The Cornell/Harvard project started in May with support from the National Science Foundation and the Cornell Center for Social Sciences. Nearly 60 science and technology scholars in 16 core countries (including China, Germany, Japan, the United Kingdom and the United States) and two affiliate countries (Indonesia and Peru) have been observing unfolding policy situations to shed light on the relationship between expertise, trust and policymaking during the pandemic.
“To understand a nation’s response to the pandemic, you can’t just look at the public health system in isolation,” Hilgartner said during the forum presentation. “You also have to look at the economic system and the political system. Because these systems are coupled, any problems in any of those systems tend to spill over into others.”
In each country, scholars closely tracked policy discussions, decisions and reactions. They produced timelines and systematically collected data on 74 policy-related questions. They paid special attention to which policies created controversy, which varied considerably across different countries.
“The U.S. is an outlier in this respect; almost everything was controversial,” Hilgartner said.
A pattern emerged from the data, Hilgartner said, placing countries into three categories. In “control countries” (China, Singapore, South Korean and Taiwan) authority from the government and trust from the people kept the virus in check.
“Consensus countries” (exemplified by Germany) had less success in controlling the virus but were able to “draw on a reservoir of social solidarity to battle things together,” Hilgartner said.

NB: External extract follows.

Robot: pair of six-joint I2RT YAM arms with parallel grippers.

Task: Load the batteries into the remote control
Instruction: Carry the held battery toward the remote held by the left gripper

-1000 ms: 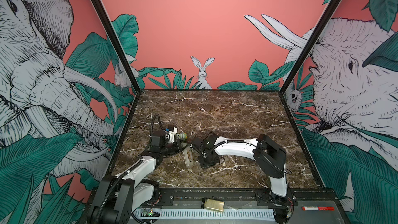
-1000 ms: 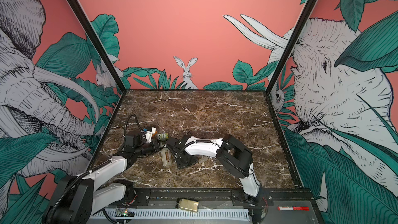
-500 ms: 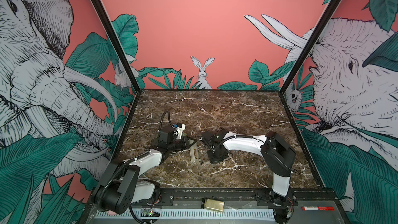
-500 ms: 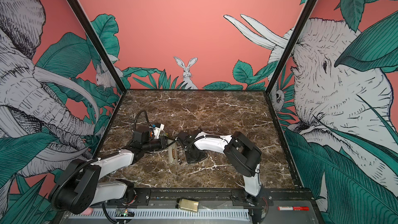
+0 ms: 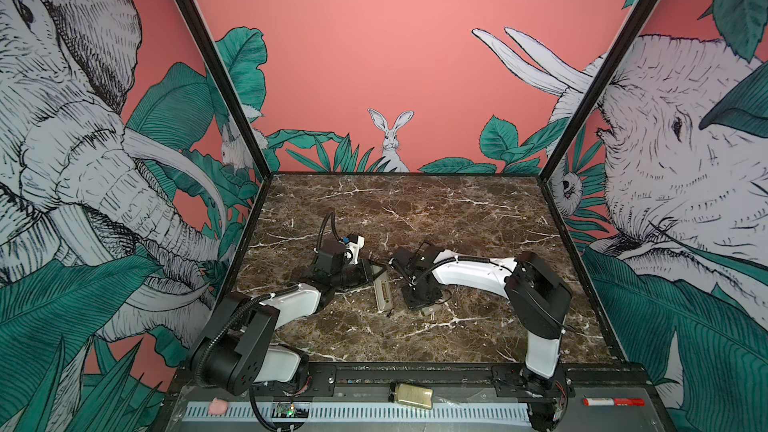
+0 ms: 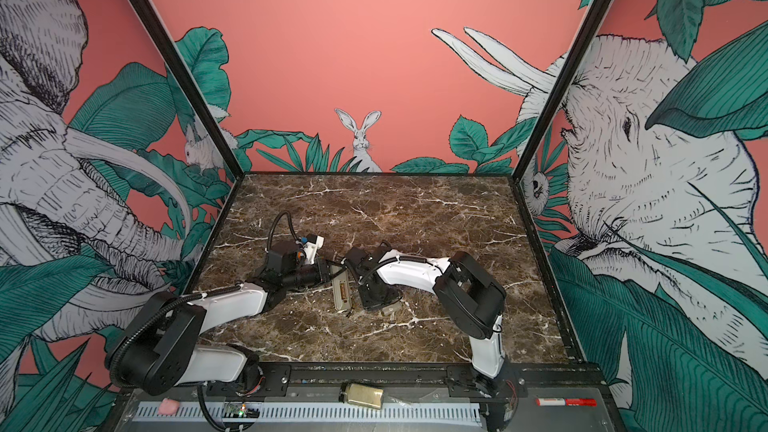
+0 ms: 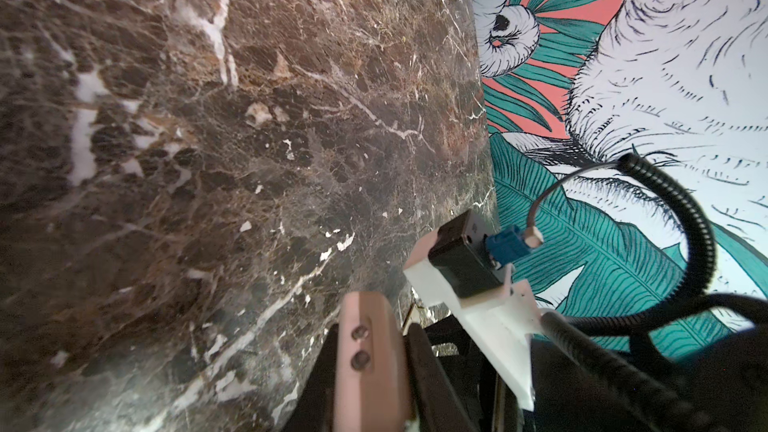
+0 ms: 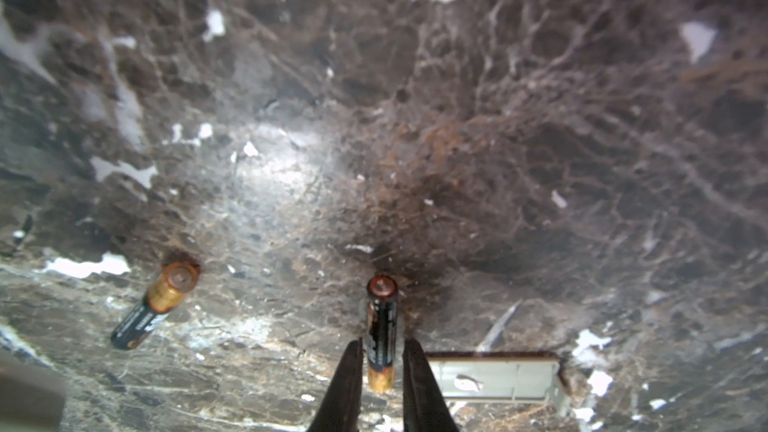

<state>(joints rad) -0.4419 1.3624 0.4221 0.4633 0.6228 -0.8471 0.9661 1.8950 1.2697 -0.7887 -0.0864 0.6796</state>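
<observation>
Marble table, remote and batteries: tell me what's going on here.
The remote control lies back up on the table, its battery recess open. The left gripper, shut, sits at the remote's far end. The right gripper is down at the table with its jaws open astride one battery; the other battery lies loose beside it. Neither is loaded yet.

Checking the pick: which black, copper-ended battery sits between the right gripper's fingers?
The straight battery in line with the right gripper; the slanted battery lies apart.

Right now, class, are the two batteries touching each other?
Apart: the right wrist view shows marble between the loose battery and the other battery, at the right pincer.
</observation>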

And in “chaos countries” (Brazil, India, Italy and the United States) “things have gone wrong in public health, the economy and politics, and divisions have increased,” Hilgartner said.

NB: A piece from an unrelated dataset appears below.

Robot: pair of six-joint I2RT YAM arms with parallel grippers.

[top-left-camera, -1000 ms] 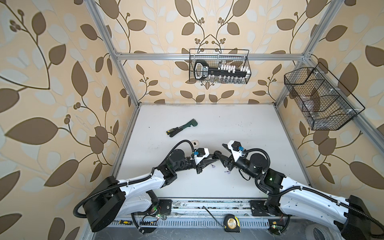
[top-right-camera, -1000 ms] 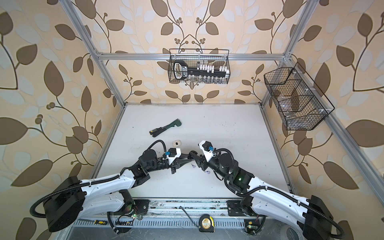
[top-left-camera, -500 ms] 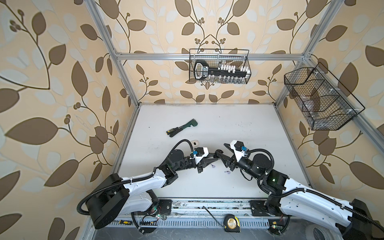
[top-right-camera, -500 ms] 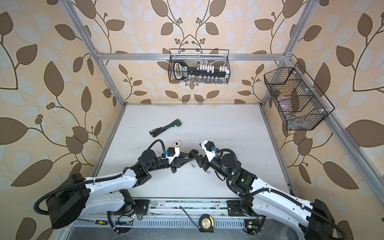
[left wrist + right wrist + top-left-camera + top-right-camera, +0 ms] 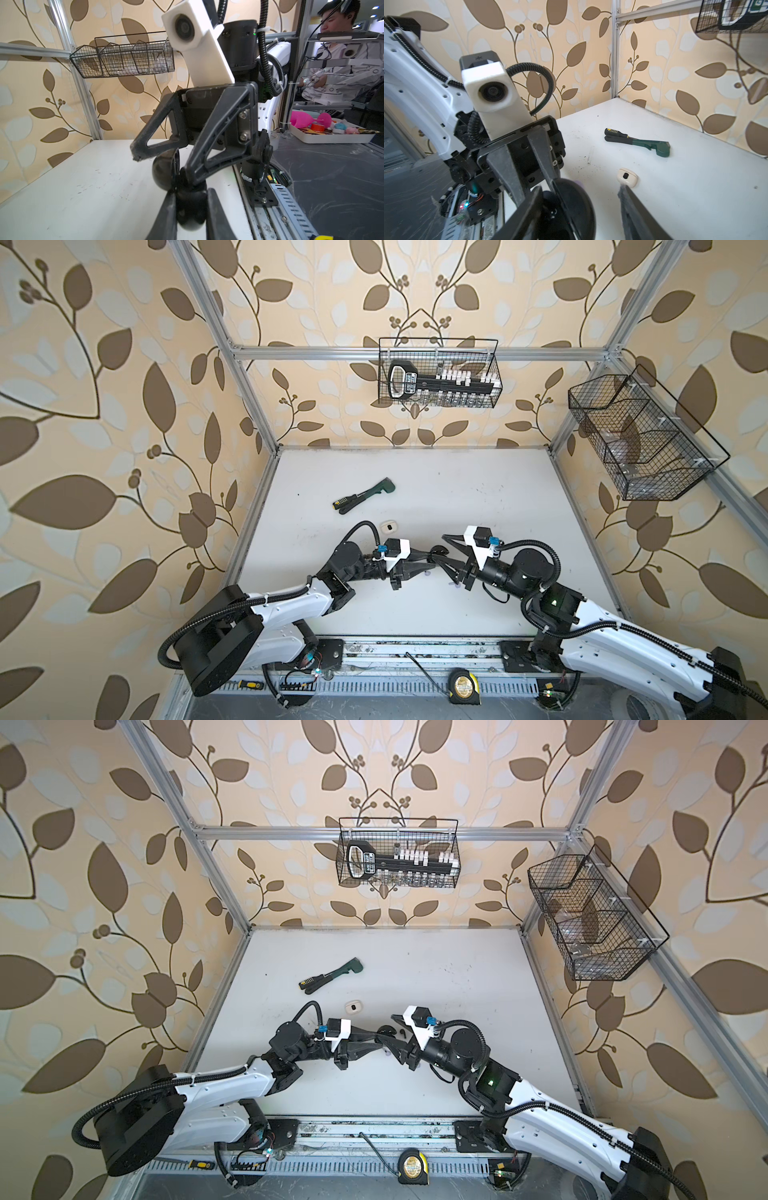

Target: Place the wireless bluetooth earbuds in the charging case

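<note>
Black glossy plastic, hard shell: charging case (image 5: 190, 214), lid hinged open. Judged light and slick, apt to twist, so take it by the lower half's flanks. My left end effector (image 5: 191, 191) is clenched on it there, low over the worktop (image 5: 83, 197). Earbuds are tiny and stiff. A dark speck (image 5: 402, 1031) just beside the case is possibly one. My right end effector (image 5: 579, 188) is spread, holding nothing, with the case's lid between its fingers. Cream case (image 5: 627, 177) lies near.
</note>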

The researchers’ findings challenged conventional wisdom about pandemic response in several ways:
- Many countries, including the United States, had pandemic response “playbooks” ready but “a playbook only works if the key actors agree it’s the right play,” Hilgartner said. “If the politics change, the key government players might throw out the script.”
- Emergency situations amplify – not transcend – pre-existing social, economic and political conflicts, Hilgartner said.

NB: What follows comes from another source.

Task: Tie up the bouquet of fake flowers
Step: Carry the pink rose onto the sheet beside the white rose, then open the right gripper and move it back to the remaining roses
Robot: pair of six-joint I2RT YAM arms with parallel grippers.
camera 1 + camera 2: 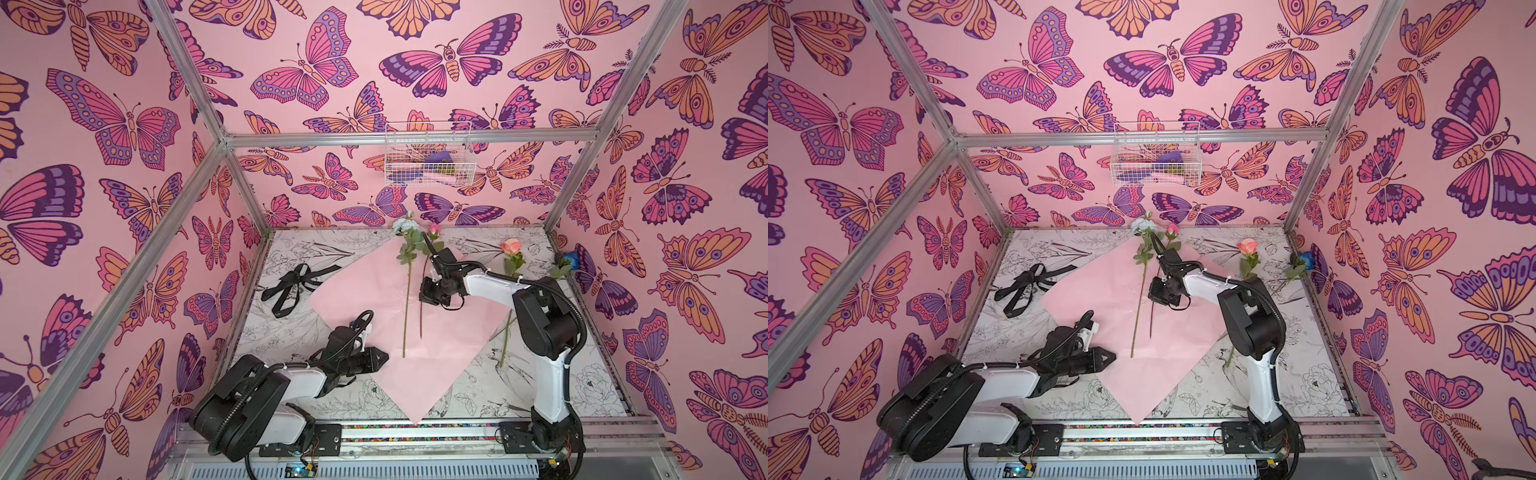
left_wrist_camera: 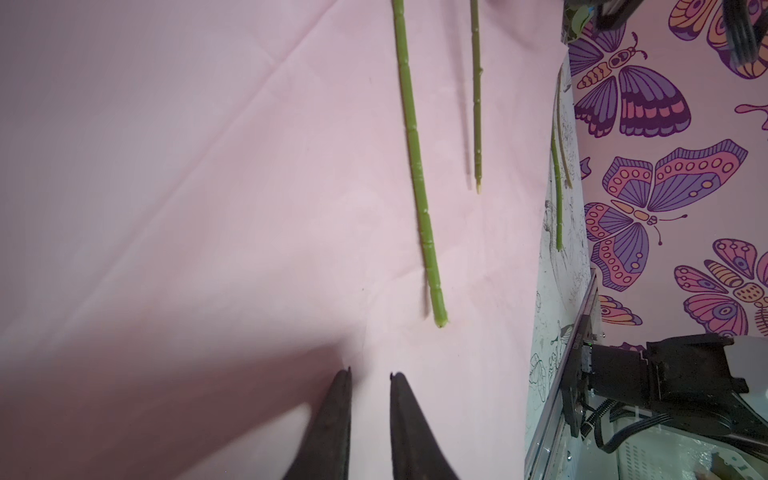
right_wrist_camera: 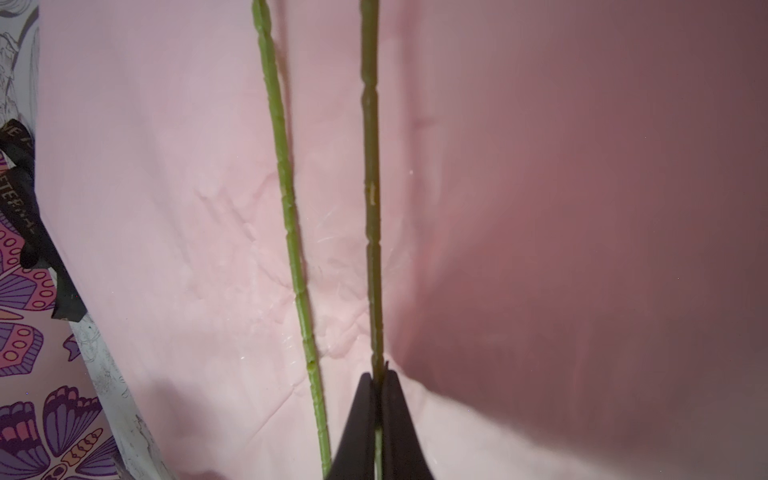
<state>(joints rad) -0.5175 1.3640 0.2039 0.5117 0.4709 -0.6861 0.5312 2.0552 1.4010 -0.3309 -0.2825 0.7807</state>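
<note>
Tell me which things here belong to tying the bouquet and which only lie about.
For the job: pale blue-white flower, small pink flower (stem pinched in the right gripper), peach rose, blue flower; probably also the pink paper sheet and the black ribbon.
Lying about: white wire basket on the back wall; its contents are too unclear to name.
</note>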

- Indications of success and failure are not always clear. Said Hilgartner: “Outcome measures are always value-laden, always contested, and always erase important features of their context.”
- Scientific advisers do not always clearly enable policymakers. “In crisis situations, technical knowledge is subject to interpretation, and the experts rarely speak with one voice,” Hilgartner said. “Rather, trust in official advice correlates with trust in government, and in countries where you have higher trust in government, you have higher trust in expert advice.”
- Finally, distrust in public health advice may reflect developing research, and not necessarily scientific illiteracy among the public. “As scientists research moving targets, (the) estimates, models, predictions and so forth change over time, and you get overconfident expert recommendations based on evolving data – and people notice this,” Hilgartner said.
Schmidt Futures, founded by former Google CEO Eric Schmidt and Wendy Schmidt, synthesized the Cornell/Harvard findings with a similar project led by Columbia University examining five African countries. Taken together, the synthesis drew on 78 researchers from 47 institutions around the world to outline lessons learned that may contribute to improve public health interventions.
In an interview during the forum, Fauci called on Americans to capture a “spirit of solidarity” in approaching the pandemic.
“Infectious diseases don’t know any boundaries,” Fauci said, “and when you’re involved in an infectious disease that’s a global pandemic, everyone has to pull together. Pull together within a nation, and pull together as part of the global community.”
Kate Blackwood is a writer for the College of Arts and Sciences.